I can only imagine the discussions going on behind the scenes about attacking Iran. IMO, Iran is not a physical threat to anybody. They are however a threat in other ways.
Arraya
Participant[quote=briansd1]
CA renter really needs to accept that the pensions evaporated with the economic crash. There is nowhere to get that money from but from an economic rebound and recovery in asset prices, or higher taxes on everybody.[/quote]
Yes and deflation would obliterate those pensions.
December 31, 2011 at 7:06 PM in reply to: OT – Who will run for President on the Republican side? #735292Arraya
ParticipantOf course a “free market” is predicated on the assumption that a market system is some sort of natural state.

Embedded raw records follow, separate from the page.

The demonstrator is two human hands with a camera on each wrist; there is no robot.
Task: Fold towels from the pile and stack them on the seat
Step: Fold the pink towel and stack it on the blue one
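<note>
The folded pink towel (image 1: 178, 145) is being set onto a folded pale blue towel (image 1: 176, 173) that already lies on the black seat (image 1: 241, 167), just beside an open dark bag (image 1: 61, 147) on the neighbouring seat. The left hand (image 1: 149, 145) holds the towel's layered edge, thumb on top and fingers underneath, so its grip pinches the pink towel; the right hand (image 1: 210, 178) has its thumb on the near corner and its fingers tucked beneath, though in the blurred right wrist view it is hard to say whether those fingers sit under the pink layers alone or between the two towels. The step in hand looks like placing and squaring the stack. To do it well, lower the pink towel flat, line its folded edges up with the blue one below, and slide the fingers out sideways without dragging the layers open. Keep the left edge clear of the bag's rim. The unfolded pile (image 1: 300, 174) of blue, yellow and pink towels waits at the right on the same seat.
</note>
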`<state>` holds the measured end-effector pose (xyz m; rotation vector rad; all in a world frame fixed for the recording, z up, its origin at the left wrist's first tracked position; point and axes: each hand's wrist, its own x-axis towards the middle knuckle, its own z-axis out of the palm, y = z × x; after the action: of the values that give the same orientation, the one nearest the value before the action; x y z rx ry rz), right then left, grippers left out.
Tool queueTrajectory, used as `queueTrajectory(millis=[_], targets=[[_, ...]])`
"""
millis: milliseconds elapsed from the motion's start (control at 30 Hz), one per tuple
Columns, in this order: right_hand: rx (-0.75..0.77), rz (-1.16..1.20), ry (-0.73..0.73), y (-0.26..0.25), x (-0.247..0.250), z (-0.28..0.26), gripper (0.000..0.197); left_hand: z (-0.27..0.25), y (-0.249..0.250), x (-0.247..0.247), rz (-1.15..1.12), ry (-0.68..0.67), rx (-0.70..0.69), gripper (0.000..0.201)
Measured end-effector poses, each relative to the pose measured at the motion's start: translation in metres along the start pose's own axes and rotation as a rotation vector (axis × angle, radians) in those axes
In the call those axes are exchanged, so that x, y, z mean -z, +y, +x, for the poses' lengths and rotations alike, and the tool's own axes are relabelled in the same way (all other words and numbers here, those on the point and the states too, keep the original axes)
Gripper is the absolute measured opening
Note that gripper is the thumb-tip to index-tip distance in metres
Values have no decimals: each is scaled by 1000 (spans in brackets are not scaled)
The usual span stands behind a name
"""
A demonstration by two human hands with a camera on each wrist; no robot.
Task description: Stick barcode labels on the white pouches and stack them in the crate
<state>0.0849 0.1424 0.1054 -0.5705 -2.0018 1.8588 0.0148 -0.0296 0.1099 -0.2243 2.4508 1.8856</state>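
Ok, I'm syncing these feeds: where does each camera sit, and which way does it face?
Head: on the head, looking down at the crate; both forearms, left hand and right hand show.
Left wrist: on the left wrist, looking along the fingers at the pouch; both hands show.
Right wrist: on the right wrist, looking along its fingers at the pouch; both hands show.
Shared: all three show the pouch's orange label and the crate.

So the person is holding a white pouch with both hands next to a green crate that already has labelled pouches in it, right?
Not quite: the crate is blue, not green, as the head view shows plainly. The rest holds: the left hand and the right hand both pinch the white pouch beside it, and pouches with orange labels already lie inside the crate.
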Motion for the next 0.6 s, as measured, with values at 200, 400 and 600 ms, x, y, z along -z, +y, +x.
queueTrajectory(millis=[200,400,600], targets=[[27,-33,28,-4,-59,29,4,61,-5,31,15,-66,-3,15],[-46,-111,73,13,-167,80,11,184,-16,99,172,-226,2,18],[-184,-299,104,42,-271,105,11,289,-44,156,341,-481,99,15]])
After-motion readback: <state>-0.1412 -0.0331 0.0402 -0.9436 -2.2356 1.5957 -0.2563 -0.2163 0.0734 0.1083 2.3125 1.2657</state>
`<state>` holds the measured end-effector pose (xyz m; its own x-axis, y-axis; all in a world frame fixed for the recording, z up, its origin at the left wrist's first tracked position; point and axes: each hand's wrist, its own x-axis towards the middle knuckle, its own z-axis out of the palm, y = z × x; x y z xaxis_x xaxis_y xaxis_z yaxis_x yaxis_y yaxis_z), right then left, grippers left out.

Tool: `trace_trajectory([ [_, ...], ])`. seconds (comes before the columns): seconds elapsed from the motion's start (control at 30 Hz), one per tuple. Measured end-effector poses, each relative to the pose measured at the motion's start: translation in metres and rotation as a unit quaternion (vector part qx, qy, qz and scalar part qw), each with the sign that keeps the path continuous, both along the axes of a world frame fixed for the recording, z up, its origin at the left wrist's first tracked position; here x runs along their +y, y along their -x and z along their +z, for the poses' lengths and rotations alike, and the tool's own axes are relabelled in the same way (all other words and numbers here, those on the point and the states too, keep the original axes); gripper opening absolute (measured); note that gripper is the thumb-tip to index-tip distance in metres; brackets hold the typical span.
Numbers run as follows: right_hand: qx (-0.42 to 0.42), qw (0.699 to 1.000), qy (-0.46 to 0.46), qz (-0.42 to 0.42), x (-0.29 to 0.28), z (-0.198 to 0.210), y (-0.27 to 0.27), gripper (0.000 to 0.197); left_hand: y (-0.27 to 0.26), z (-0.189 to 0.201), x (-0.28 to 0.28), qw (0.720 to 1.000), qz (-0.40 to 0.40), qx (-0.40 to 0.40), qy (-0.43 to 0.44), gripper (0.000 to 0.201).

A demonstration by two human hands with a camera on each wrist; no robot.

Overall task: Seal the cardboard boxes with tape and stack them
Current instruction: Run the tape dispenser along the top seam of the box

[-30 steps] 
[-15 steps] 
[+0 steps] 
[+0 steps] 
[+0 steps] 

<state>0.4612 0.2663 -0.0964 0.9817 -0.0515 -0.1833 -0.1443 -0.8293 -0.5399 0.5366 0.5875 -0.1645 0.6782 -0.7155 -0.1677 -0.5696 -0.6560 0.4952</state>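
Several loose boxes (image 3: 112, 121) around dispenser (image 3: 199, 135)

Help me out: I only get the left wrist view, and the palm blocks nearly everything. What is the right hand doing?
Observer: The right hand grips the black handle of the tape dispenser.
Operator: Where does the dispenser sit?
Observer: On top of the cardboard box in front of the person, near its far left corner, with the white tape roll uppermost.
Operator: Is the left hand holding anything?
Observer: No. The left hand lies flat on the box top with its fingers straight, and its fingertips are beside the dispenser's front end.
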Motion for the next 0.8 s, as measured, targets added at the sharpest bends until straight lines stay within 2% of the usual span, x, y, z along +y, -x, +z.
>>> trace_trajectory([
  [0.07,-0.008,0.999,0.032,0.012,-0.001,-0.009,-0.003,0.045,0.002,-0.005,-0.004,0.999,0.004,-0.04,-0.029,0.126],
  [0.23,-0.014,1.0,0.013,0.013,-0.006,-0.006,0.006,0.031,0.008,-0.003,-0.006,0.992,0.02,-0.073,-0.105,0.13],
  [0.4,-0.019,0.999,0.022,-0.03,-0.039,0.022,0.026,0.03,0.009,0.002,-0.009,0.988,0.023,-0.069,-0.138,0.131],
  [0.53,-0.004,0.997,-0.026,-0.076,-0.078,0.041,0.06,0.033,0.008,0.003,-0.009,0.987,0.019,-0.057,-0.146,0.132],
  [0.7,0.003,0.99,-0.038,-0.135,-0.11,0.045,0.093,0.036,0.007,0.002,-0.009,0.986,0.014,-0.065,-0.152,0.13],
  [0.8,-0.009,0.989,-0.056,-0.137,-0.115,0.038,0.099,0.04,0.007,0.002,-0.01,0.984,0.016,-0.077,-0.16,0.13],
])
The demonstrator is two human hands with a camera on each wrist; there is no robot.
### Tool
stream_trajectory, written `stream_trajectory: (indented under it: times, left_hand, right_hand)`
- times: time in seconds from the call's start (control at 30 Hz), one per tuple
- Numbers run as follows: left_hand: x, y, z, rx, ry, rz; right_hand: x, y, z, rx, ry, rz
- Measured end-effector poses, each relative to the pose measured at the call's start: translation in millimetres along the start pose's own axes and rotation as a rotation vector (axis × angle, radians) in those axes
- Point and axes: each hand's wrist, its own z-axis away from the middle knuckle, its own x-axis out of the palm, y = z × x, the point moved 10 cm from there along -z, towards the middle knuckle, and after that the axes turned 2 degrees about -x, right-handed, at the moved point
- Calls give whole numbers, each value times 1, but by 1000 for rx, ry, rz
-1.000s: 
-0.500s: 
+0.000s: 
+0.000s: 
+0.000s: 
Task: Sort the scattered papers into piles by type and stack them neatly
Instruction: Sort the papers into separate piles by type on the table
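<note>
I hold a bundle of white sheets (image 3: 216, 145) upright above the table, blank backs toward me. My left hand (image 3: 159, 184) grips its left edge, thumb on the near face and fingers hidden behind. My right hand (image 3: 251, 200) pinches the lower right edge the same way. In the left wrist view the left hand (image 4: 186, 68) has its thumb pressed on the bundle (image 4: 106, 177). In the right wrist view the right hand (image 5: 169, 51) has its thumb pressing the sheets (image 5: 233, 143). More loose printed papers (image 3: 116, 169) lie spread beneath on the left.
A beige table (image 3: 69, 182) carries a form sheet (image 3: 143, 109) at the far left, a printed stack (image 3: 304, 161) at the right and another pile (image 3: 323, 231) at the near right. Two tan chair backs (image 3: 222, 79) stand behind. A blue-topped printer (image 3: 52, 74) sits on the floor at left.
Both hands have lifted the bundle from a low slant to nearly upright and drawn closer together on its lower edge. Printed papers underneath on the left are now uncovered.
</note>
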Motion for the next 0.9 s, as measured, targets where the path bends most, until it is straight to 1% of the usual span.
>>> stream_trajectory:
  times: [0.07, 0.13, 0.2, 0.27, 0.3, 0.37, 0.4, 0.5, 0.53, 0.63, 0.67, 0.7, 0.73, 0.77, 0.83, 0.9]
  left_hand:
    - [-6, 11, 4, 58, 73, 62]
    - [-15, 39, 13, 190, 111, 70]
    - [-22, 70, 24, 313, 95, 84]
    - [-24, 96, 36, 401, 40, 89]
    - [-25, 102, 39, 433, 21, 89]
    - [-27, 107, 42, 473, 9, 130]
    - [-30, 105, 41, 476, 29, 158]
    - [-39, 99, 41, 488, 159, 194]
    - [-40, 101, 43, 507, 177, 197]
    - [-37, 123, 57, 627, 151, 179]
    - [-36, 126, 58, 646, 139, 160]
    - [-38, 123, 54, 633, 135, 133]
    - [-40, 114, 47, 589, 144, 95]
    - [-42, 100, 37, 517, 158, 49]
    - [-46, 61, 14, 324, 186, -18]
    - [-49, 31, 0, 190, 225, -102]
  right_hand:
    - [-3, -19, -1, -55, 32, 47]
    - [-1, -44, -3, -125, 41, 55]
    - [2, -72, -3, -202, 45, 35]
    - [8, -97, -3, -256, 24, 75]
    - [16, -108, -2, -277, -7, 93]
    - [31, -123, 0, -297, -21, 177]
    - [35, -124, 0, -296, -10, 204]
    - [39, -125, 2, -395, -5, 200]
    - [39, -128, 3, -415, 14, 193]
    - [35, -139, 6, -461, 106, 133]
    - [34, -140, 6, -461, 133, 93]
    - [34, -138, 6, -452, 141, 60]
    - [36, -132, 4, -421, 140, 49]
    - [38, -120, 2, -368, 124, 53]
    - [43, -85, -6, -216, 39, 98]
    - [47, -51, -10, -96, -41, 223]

Anthropological record shows that the “market exchange” as opposed to reciprocity or redistribution was an extreme minority social relation up until about 400 years ago. Markets first showed up around Aristotle’s Greece. Though – at that point it was a very tiny part of society.
Capitalism was the institutionalization of the market system as dominant social relationship. Paradoxically free markets were forced on people for centuries. Meaning, people were forced into the capitalist money market for survival.
In modern market economies the needs of the market determine social behaviour, whereas in pre-industrial and primitive economies the needs of society determine economic behaviour.